Prompt
Your answer must hold only the lines below from the line containing "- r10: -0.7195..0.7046" through the line containing "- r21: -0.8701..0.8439", each reproduced exactly.
- - -
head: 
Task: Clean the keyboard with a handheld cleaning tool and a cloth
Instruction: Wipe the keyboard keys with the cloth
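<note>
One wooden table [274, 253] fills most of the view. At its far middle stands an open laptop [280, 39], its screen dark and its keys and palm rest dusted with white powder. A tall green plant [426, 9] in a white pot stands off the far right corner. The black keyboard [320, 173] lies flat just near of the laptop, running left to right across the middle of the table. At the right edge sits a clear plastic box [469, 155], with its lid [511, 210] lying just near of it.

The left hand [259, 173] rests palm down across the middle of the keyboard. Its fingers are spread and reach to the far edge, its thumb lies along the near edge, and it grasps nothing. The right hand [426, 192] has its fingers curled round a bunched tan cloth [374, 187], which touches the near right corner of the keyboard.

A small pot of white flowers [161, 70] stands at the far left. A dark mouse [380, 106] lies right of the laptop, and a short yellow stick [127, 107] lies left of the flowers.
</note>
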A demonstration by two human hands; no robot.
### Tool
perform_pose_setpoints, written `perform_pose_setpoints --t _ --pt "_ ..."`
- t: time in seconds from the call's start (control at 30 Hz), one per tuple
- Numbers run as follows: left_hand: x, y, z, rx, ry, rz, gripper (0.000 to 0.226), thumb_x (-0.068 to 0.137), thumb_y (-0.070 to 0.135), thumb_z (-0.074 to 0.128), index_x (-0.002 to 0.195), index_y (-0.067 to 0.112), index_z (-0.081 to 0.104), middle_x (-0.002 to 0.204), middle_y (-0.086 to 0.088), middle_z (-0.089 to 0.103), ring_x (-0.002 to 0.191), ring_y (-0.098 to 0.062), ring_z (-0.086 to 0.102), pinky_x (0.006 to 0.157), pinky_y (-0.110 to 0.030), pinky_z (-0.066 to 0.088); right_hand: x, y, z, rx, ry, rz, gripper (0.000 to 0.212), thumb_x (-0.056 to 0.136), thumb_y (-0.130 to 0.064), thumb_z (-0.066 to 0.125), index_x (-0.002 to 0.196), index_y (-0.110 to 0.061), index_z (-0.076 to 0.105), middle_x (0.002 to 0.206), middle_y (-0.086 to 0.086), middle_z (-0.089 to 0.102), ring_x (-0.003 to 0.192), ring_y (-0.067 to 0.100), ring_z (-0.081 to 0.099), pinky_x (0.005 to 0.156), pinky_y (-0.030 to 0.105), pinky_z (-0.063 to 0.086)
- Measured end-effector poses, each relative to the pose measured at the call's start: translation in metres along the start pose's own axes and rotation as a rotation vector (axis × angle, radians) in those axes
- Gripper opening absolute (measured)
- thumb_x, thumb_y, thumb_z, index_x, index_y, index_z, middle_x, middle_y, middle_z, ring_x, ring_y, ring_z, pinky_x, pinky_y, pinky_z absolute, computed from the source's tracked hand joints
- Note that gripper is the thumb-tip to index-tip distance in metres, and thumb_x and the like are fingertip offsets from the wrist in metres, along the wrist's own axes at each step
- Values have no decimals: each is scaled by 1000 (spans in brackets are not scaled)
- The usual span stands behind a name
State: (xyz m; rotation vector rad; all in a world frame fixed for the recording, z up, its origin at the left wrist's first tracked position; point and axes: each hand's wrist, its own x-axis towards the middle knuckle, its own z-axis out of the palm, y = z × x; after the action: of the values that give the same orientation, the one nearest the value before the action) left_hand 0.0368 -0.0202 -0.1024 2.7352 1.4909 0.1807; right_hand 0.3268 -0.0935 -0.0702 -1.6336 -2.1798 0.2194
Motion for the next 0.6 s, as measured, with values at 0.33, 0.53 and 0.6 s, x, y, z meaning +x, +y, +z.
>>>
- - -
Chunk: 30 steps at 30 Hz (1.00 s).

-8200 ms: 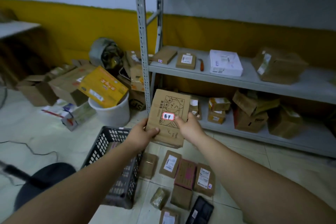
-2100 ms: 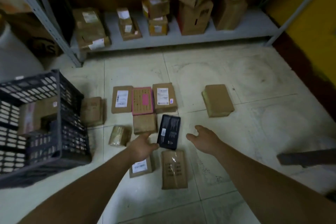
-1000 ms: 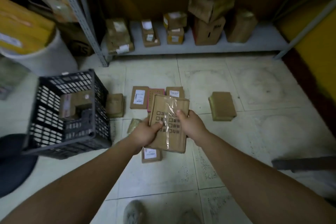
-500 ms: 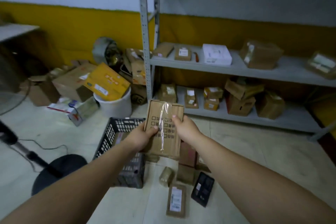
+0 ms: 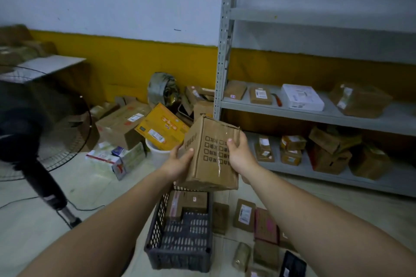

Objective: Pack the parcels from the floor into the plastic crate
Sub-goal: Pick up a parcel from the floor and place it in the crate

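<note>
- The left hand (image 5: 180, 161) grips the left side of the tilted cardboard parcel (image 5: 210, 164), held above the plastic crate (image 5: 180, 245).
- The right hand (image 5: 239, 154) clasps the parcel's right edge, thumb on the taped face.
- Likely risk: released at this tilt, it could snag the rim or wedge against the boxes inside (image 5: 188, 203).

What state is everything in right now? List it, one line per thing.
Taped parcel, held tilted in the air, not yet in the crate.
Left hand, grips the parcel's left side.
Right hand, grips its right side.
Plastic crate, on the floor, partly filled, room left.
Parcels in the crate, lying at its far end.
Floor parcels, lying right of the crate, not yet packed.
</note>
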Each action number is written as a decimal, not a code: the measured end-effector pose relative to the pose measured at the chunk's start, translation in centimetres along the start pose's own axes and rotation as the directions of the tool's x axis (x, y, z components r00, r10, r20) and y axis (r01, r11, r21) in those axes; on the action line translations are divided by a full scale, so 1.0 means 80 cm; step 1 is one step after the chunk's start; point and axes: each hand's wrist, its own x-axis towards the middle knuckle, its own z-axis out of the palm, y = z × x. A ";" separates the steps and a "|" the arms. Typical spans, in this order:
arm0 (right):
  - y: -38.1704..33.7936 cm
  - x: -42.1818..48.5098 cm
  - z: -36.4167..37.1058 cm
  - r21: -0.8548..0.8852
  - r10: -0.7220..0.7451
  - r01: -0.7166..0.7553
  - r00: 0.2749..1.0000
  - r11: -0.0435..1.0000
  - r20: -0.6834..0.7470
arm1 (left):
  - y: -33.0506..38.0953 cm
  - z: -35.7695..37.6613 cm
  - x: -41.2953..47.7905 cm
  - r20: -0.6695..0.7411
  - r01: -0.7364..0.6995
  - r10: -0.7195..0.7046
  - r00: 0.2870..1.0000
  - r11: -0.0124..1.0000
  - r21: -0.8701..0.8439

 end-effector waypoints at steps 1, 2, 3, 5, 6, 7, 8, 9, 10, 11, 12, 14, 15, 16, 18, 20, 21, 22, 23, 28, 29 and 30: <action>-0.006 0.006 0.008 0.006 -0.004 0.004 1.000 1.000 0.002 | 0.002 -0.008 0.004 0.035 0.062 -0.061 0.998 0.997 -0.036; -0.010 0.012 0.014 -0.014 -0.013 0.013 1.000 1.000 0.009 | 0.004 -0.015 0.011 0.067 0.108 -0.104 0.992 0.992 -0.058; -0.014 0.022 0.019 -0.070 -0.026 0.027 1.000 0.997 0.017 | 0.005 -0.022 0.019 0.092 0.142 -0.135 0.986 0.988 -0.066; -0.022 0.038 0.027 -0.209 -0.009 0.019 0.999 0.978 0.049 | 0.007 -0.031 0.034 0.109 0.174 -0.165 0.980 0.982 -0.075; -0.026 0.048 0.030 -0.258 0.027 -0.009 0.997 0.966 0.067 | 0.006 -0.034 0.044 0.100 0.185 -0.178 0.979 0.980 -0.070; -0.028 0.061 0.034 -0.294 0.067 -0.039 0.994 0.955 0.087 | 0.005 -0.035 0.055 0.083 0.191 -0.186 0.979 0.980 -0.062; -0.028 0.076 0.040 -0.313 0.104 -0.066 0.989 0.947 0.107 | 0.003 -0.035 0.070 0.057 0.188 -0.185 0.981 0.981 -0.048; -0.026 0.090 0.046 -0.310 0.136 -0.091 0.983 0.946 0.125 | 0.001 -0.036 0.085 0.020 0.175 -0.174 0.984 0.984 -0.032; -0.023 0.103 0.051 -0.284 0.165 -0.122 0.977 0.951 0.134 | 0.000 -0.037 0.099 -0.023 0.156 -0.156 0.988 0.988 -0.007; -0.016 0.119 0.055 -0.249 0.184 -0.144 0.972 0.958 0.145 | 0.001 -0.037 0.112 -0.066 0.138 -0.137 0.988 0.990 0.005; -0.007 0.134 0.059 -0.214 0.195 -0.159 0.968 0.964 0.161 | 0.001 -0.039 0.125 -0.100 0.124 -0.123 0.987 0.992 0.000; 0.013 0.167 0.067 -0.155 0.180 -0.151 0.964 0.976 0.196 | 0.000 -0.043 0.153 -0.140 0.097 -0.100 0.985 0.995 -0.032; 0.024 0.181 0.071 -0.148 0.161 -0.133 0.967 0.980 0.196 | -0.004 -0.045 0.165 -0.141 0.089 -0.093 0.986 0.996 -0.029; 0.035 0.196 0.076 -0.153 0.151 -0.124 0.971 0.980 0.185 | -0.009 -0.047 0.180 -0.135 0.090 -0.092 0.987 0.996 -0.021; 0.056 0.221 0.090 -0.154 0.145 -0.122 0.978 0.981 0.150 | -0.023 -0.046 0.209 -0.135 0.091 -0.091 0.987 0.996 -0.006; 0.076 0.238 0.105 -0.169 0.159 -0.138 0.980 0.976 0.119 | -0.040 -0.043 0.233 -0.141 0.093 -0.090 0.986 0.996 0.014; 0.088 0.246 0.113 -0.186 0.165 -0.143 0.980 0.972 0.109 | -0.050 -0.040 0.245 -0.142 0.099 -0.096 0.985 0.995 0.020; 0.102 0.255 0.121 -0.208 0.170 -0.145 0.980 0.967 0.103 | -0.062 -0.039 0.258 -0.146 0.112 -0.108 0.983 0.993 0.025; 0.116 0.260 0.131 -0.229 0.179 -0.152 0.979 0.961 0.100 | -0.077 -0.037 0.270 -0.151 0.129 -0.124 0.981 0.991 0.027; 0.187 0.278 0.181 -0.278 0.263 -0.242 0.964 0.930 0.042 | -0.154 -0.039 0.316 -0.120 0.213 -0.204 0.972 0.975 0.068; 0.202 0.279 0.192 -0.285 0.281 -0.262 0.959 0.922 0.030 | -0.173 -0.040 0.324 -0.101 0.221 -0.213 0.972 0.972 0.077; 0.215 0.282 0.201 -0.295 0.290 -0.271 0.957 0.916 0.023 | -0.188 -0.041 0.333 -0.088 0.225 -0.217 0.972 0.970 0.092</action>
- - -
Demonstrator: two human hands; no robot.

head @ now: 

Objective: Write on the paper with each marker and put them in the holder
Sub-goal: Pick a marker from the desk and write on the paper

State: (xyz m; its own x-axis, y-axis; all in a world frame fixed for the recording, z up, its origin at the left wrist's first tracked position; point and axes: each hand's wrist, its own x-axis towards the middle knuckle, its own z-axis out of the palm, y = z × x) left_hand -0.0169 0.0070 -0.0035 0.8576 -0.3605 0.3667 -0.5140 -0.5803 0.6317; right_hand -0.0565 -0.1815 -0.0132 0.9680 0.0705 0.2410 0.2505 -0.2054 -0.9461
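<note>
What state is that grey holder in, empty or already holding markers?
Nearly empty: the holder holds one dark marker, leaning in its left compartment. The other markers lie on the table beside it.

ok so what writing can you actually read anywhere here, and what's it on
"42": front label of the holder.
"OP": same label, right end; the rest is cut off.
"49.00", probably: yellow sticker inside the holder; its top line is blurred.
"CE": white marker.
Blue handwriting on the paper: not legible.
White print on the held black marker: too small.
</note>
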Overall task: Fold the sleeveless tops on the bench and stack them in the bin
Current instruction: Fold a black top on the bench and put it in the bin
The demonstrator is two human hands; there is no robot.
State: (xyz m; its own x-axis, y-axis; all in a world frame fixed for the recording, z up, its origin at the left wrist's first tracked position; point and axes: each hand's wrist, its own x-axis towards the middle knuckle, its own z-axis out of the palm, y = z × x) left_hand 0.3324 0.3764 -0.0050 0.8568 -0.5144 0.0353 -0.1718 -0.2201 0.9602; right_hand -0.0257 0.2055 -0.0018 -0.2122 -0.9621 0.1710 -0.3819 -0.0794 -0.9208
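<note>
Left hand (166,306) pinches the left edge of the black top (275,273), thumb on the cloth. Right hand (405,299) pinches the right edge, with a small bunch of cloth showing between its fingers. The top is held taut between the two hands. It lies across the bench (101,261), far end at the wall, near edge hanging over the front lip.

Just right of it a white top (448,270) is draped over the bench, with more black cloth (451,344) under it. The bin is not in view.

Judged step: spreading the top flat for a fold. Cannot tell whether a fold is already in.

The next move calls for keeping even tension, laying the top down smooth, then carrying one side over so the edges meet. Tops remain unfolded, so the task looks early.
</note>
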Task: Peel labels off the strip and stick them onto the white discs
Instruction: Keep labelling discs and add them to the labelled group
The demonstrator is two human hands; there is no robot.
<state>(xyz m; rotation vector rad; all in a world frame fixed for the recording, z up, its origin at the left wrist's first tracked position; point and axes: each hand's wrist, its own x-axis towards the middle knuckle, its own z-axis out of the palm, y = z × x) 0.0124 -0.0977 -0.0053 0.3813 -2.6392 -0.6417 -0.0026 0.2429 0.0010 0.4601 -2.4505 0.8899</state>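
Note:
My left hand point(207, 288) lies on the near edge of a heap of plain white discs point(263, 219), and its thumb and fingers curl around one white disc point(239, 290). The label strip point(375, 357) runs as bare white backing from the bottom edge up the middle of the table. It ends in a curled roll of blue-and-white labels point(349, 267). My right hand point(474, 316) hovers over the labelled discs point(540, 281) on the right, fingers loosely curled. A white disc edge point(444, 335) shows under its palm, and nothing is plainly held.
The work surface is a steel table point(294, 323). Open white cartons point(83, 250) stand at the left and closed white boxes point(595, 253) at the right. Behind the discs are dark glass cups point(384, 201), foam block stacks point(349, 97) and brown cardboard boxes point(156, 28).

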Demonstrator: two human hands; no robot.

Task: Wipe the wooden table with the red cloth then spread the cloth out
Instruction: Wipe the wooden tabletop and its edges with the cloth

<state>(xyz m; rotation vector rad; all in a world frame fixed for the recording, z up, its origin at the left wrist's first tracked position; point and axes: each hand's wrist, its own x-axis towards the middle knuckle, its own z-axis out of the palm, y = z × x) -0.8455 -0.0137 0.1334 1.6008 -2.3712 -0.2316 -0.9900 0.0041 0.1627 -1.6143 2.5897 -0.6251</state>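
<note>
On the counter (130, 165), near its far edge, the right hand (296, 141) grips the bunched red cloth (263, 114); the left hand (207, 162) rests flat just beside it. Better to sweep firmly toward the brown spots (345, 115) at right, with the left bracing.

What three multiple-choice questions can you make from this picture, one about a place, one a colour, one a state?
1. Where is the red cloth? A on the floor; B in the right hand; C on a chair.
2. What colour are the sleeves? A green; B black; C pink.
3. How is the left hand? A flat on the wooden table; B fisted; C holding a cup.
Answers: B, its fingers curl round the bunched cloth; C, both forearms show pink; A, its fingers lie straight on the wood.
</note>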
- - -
Reply to the task
  - r10: -0.7195..0.7046
  - r00: 0.2870..1.0000
  - r11: -0.0124..1.0000
  - r21: -0.8701..0.8439

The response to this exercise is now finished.